If only Louisville could say the same thing. The Cardinals' lofty ranking was once again exposed as fool's gold based on their feasting on inferior competition; they entered the night with the No. 269 schedule by strength in the country, according to Ken Pomeroy. In their only tests this season against ranked opponents -- versus North Carolina and at Kentucky -- they lost each decisively. Since Memphis is the only other American Athletic team currently ranked, Thursday night offered Rick Pitino's team one of its few remaining chances for a quality win.

Yet even with 2013 Final Four MVP Luke Hancock finally getting untracked -- he scored 20 points for the first time since the title-game win over Michigan last April -- the Cardinals suffered the same problems that have plagued them in big games this season.

Other than a solid performance from Harrell, who scored 12 of his 14 points in the second half, the Louisville frontcourt contributed almost nothing. Memphis held a 42-34 advantage in the paint, and its guards made better decisions and more plays down the stretch than the Cardinals' backcourt of Russ Smith and Chris Jones, the latter of whom bricked through a 1-of-9 shooting night against his hometown team.

Most tellingly, the Tigers shot 50.9 percent from the field against a team that has long prided itself on defense under Pitino.

"We got confused a couple of times with the game on the line with what defense we were in," Pitino said. "We didn't get confused one time last year. I don't know what's so difficult about it. We only played two."

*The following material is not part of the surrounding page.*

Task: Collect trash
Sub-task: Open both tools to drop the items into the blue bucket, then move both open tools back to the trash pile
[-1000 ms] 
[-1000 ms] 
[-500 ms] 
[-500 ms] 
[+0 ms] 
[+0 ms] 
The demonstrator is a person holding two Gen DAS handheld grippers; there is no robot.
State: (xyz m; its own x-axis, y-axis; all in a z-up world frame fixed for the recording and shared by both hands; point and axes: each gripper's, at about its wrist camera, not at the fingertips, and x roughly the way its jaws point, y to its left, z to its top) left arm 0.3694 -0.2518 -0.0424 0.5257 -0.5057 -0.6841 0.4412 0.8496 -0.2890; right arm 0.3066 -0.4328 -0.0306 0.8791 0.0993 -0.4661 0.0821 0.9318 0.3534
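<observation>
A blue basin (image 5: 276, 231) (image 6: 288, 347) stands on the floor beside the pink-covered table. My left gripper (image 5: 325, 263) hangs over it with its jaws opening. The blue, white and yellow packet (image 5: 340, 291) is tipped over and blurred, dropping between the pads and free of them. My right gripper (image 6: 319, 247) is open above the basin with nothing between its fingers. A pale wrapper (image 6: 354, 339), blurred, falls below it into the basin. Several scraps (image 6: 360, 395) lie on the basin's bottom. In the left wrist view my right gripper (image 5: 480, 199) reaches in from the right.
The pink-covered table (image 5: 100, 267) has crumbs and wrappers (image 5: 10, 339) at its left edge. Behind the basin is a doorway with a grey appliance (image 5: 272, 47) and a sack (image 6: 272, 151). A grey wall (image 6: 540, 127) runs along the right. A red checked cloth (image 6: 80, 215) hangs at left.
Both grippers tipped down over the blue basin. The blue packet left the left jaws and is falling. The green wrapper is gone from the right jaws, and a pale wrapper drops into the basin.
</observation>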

Pitino, whose team fell to 2-1 early on in American Athletic play, later added that "this is a much tougher league than all of us anticipated." Memphis, which will host Louisville on March 1, aims to make sure that is true.

"We made a statement tonight," senior guard Geron Johnson said, "but we're going to see those guys who knows how many more times. A guaranteed one more time, and then maybe in the conference tournament. So, it's not over."

These two old rivals still have one heated more conference race between them.